Katz v. Cohen
Before: Doran
DORAN, J. The opponents to the petition for probate of the will of Meyer Katz, deceased, appeal from the judgment and order granting letters testamentary to respondent. The opposition to the petition herein for probate of the will and for letters testamentary is based upon the contention that, at the time of death, deceased was not g resident of the State of California ; and such contention forms the principal basis for the appeal taken herein.
The record reveals that deceased died at St. Louis, Missouri, October 5, 1941. However, it is not disputed that prior to the departure of deceased from California for the last time, late in December, 1940, deceased was a resident of the State of California. The evidence as to the intention of deceased upon leaving California is in conflict. It is not clear from the evidence adduced whether deceased left California with the intention of returning or whether he intended at that time to return to St. Louis, his former home, and settle there. Nor is it clear what intentions deceased formed as to his place of residence at any time after leaving California for the last time in 1940. It appears that at the time deceased left California he was contemplating a business trip to Mexico; that after a brief stay in St. Louis, deceased went on to San Antonio, Texas, where he became seriously ill. Deceased never recovered from this illness. Deceased returned or was taken back to St. Louis, and died there. It is not necessary here to recite all the details of the evidence, including the surrounding circumstances. It is sufficient to state that it appears that the evidence might sustain an inference either for or against the abandonment by deceased of his California residence. Upon this state of facts the court below found that deceased at the time of his death was a resident of the county of Los Angeles, State of California.

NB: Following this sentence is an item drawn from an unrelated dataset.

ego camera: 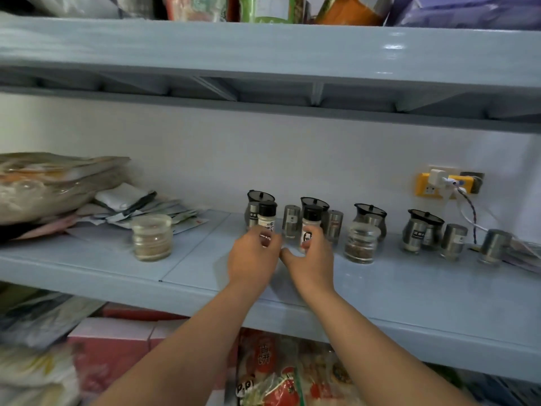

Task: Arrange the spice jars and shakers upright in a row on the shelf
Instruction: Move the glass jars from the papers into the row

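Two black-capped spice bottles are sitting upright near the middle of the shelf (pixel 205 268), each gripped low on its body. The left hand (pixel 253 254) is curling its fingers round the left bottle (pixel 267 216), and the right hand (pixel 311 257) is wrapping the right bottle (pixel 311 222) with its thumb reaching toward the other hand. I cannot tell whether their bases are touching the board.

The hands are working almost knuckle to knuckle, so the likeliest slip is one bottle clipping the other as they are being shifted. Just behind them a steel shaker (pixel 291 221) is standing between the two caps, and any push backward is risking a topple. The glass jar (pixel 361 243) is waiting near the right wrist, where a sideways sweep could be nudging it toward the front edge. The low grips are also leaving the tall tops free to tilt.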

[689]Appellants state: “It is far from our purpose to ask this court to weigh the evidence and determine conflicting testimony. On the contrary, we contend that there is no conflict when ordinary rules are fairly applied.” Upon the state of the record here presented, where the evidence supports the findings of the trial court, it is difficult to understand how an appellate court may determine that the ordinary rules were not fairly applied by the court below in arriving at the findings of fact there made; and since findings of fact supported by the evidence must inevitably be held correct, it is equally difficult to understand how a determination that the rules were not properly applied would benefit appellants. In other words, the process of reasoning by which the trial court may have arrived at the findings of fact is not open to review by this court if such findings are supported by the evidence; and if the findings reached by the trial court are correct, appellants cannot be held to have been prejudiced by the process through which the trial court arrived at the findings made.